Location
- 10425 Holtville Road Deatsville, Alabama 36022 United States

Information
- Type: Public
- Established: 1929 (97 years ago)
- School district: Elmore County Public School System
- CEEB code: 010850
- Principal: Kyle Futural
- Staff: 30.00 (FTE)
- Grades: 9-12
- Enrollment: 564 (2023-2024)
- Student to teacher ratio: 18.80
- Colors: Green and white
- Athletics: Baseball, Basketball, Cheerleading, Cross Country, Dance, Football, Golf, Soccer, Softball, Tennis, Volleyball, and Wrestling
- Mascot: Bulldog
- Website: hhs.elmoreco.com

= Holtville High School =

Holtville High School in Elmore County, Alabama serves grades 9-12 and is part of the Elmore County Public School System. As of 2008, the schools student body consisted of over 450 enrolled students and 40 staff members. The school offers 72 courses that include AP and dual enrollment college classes.

==Campus==
The campus houses nineteen classrooms, two science labs, a yearbook staff office, four teacher lounges, an agricultural green house and shop, three computer labs, a library with stage, a home economics center with three full kitchens, a band building, and a cafeteria.

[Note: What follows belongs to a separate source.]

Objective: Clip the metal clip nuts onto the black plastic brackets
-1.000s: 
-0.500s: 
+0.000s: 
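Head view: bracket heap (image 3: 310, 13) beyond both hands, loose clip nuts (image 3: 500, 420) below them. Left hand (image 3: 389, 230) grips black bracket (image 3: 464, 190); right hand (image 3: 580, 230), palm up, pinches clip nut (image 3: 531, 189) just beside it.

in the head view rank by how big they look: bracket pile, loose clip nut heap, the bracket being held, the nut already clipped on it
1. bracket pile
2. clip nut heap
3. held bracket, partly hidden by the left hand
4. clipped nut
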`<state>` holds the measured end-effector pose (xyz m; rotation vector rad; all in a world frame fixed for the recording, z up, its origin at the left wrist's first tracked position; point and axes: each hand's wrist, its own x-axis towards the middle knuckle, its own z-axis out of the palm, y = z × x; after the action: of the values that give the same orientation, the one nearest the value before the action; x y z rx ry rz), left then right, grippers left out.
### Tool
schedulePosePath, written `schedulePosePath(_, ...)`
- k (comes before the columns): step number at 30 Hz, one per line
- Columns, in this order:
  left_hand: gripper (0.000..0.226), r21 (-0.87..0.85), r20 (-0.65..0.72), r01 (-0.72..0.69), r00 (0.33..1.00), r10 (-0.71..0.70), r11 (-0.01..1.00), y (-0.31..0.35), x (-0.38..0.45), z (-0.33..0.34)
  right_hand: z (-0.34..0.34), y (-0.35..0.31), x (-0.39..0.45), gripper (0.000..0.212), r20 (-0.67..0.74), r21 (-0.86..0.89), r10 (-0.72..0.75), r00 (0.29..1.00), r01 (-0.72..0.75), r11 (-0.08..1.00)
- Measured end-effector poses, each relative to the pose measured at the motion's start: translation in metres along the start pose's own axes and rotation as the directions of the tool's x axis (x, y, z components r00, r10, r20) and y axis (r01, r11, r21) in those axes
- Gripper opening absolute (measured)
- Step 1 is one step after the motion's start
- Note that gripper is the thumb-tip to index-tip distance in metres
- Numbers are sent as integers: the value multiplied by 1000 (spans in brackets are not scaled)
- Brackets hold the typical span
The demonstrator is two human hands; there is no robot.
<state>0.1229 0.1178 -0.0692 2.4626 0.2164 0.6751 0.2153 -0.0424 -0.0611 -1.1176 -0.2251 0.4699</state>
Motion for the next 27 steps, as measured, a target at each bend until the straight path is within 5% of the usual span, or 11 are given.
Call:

The athletic facilities include two gymnasiums with two basketball courts, one volleyball court, and a weight room. The athletic facilities also offers three tennis courts, a football and soccer field (Boykin Field), football field house, cheerleading building, practice field, baseball stadium, and softball stadium. During the summer of 2012, the school underwent construction to remodel the guidance office, main office, and convert the old cafeteria into a state-of-the-art science lab, as well as several exterior improvements.

==Achievements==

===Academic===
95% of the Class of 2007 passed all portions of the Alabama High School Graduation Exam. The passage rates were: Math - 100%; Language - 99%; Reading - 99%; Science - 96%; Social Studies - 95%. In 2007 testing 84% of the Class of 2009 scored proficient (Level III or IV) on the Alabama Direct Assessment of Writing. Scores increased from 70% proficient to 84% proficient. Narrative proficiency increased from 89% to 97%; persuasive proficiency increased from 64% to 87%; expository proficiency increased from 60% to 69%. Has obtained AYP every year since it has begun. Also, was named an Honours School in 2006–2007. In 2008 the school was rated number 3 in public schools in the state of Alabama. The school has graduated with a National Merit Finalist in 2009 and 2010.

===Athletics===
The varsity cheerleading squad obtained the title of national champions in December 2007. They earned this title at the WCA national championship in Nashville, Tennessee.
The Varsity Baseball team won a state title in 2023. The Green Machine Band Program has also obtained numerous awards throught the years.